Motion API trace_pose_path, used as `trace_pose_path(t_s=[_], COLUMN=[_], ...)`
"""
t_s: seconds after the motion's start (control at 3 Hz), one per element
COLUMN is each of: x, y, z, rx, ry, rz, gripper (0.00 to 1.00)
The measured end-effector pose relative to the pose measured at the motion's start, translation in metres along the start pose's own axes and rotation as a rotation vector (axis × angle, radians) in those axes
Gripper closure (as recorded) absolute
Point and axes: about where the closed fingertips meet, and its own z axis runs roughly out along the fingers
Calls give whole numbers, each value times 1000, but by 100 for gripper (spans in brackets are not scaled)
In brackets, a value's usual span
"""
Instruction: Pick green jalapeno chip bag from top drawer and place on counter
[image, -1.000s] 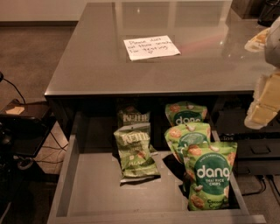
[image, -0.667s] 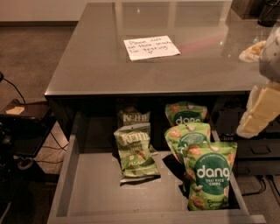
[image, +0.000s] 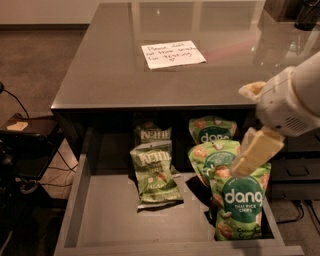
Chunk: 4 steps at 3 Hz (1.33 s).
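The green jalapeno chip bag (image: 152, 172) lies flat in the open top drawer (image: 112, 212), left of centre, with its "Kettle" lettering facing up. A darker second Kettle bag (image: 155, 133) sits behind it under the counter's edge. The counter (image: 115, 75) is glossy grey and carries a white handwritten note (image: 172, 54). My gripper (image: 243, 131) comes in from the right on a white arm and hangs open and empty over the drawer's right side. Its lower finger (image: 254, 152) points down at the dang bags, well to the right of the Kettle bag.
Three brighter green dang bags (image: 240, 205) (image: 216, 156) (image: 212, 129) fill the drawer's right side. The drawer's front left floor is bare. Dark equipment and cables (image: 22, 165) stand on the floor to the left. A dark shelf unit (image: 295, 170) is on the right.
My arm and gripper have moved left and down from the right edge, coming over the drawer's right side above the dang bags. The bags have not moved.
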Motion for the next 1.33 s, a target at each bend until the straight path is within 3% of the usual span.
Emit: trace_pose_path(t_s=[0.33,0.67,1.0,1.33], x=[-39,-39,-29,-22], y=[19,19,24,26], z=[76,77,101,145], rx=[20,20,49,81], ry=[-90,-90,-85,-98], rz=[51,51,19,-5], gripper=[0,0,0,0])
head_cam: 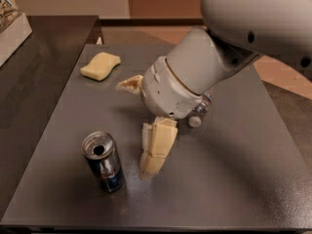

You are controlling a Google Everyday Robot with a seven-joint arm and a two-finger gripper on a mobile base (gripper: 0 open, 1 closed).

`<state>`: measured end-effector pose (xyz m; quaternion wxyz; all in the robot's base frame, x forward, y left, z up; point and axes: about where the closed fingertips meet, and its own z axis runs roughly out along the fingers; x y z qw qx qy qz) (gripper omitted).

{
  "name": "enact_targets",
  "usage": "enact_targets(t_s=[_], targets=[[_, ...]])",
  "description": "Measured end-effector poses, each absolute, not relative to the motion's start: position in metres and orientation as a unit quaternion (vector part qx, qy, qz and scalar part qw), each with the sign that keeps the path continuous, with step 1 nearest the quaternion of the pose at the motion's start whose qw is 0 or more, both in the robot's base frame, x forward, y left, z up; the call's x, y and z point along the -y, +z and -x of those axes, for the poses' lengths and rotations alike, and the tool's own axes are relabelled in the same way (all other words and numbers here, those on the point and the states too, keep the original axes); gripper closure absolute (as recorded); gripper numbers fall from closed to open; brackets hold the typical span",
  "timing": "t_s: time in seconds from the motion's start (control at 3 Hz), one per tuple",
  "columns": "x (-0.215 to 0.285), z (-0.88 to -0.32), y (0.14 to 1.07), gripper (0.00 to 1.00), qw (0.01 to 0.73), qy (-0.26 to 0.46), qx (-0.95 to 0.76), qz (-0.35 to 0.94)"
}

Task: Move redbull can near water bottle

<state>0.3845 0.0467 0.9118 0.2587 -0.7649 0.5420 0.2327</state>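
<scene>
The redbull can (pixel 103 162) stands upright on the dark grey table (pixel 229 179) at the front left, its open silver top showing. My gripper (pixel 134 127) is open and empty, just right of the can and above the table, with one beige finger (pixel 156 147) pointing down and the other (pixel 129 84) up to the left. The water bottle (pixel 201 112) lies behind my wrist. Only its white cap end and a bit of clear plastic show; the rest is hidden by the arm.
A yellow sponge (pixel 100 66) lies at the back left of the table. A white box (pixel 12 30) sits on the darker counter at the far left. My large grey arm (pixel 253 18) fills the upper right.
</scene>
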Motion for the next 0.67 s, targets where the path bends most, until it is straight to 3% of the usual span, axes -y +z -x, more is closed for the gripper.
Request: enact_targets(t_s=[0.33,0.67], targets=[[-0.068,-0.373,0.902,0.00,0.237,0.240,-0.510,0.791],[-0.080,-0.366,0.896,0.17,0.219,0.244,-0.487,0.809]])
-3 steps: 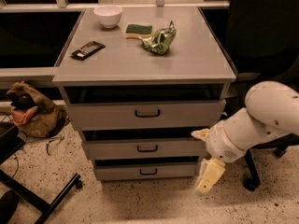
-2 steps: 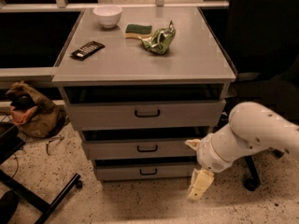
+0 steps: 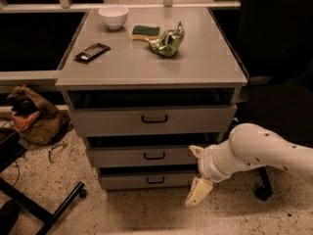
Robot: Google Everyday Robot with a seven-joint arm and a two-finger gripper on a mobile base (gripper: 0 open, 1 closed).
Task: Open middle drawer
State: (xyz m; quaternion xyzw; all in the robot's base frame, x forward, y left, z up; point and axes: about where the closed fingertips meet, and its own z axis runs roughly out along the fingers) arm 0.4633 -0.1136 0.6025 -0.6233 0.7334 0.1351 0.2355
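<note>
The grey cabinet has three stacked drawers. The middle drawer (image 3: 122, 157) has a grey flat front and a small black bar handle (image 3: 154, 155). My gripper (image 3: 195, 172) is on a white arm that comes in from the right. It hangs in front of the right end of the middle and bottom drawer fronts, to the right of the handle and a little lower. Its two cream fingers are spread apart, one up by the middle drawer (image 3: 194, 151) and one down near the floor (image 3: 198, 193). It holds nothing.
The top drawer (image 3: 117, 121) and bottom drawer (image 3: 122, 181) sit above and below. On the cabinet top lie a white bowl (image 3: 113, 16), a sponge (image 3: 145, 32), a green chip bag (image 3: 167, 41) and a black remote (image 3: 92, 52). A brown bag (image 3: 32, 115) and a chair base (image 3: 44, 204) are on the floor at left.
My arm has swung left, and the gripper has moved from right of the cabinet to in front of the right end of the lower drawers.
</note>
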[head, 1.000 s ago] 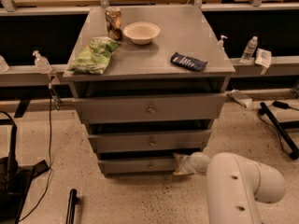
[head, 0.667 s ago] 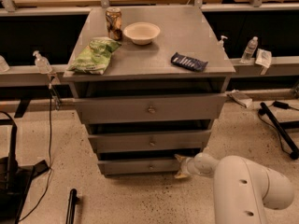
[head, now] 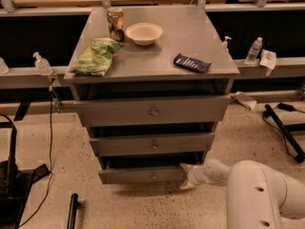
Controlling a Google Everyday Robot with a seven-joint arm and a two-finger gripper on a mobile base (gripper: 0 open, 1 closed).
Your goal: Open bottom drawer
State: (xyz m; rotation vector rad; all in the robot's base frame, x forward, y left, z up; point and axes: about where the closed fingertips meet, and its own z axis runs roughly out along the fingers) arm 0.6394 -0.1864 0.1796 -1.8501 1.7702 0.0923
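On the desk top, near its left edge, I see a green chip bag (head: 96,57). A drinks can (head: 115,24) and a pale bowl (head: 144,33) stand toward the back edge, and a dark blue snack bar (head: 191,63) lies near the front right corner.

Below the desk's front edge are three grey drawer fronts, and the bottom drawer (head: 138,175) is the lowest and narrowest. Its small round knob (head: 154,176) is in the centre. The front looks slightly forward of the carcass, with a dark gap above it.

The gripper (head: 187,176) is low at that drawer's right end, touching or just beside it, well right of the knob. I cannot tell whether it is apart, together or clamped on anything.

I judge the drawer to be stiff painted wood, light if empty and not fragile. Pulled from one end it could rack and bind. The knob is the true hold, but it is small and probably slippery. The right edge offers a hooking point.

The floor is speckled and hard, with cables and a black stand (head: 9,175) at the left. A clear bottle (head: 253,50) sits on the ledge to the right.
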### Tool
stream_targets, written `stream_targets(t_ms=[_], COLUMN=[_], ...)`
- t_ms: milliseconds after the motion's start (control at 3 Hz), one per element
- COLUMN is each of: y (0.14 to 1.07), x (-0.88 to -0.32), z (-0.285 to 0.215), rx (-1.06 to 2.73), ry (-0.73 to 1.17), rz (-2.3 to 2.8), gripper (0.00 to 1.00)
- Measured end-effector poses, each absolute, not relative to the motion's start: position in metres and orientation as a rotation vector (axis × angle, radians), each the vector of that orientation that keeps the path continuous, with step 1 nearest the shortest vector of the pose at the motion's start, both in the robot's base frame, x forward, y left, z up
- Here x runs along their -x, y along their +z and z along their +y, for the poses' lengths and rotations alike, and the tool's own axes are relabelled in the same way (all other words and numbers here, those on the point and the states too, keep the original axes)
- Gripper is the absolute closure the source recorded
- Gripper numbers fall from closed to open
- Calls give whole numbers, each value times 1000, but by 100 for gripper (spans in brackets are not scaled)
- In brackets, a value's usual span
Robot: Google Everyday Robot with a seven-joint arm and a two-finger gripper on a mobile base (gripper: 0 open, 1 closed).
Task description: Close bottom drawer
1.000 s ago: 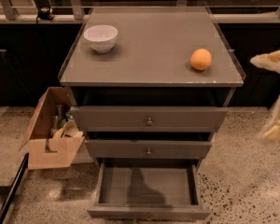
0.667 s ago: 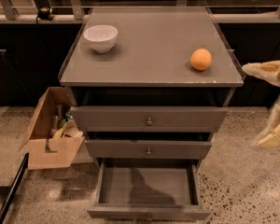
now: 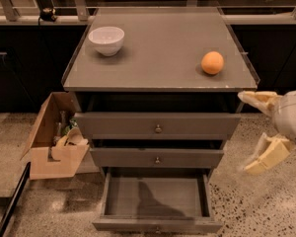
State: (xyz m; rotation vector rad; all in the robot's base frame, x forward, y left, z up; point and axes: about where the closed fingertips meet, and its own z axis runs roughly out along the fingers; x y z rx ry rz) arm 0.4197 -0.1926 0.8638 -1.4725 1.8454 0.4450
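Grey-brown bottom drawer [image 3: 155,197] pulled out; gripper [image 3: 246,133] R of cabinet [image 3: 163,53], fingers [image 3: 259,100] wide apart, nothing held

Your gripper [image 3: 246,132] hangs at the right edge beside the cabinet [image 3: 158,68], fingers spread, and the frame cuts off its wrist and arm. The bottom drawer [image 3: 157,197] front runs into the lower edge, so you barely catch its knob. The cardboard box [image 3: 49,157] holds clutter you can't make out.
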Motion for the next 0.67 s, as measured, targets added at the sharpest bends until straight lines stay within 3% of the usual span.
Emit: stream_targets(t_ms=[667], y=[862], x=[-418], z=[-189], rx=[1471], ry=[425], rz=[1863], gripper=[0])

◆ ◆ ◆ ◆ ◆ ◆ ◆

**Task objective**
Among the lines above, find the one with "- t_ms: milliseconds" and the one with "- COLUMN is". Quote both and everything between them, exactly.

**Response area**
- t_ms: milliseconds after the motion's start (control at 3 Hz), one per element
- COLUMN is each of: y (0.14 to 1.07), x (-0.88 to -0.32), z (-0.285 to 0.215), rx (-1.06 to 2.73), ry (-0.73 to 1.17), rz (-2.3 to 2.8), gripper (0.00 to 1.00)

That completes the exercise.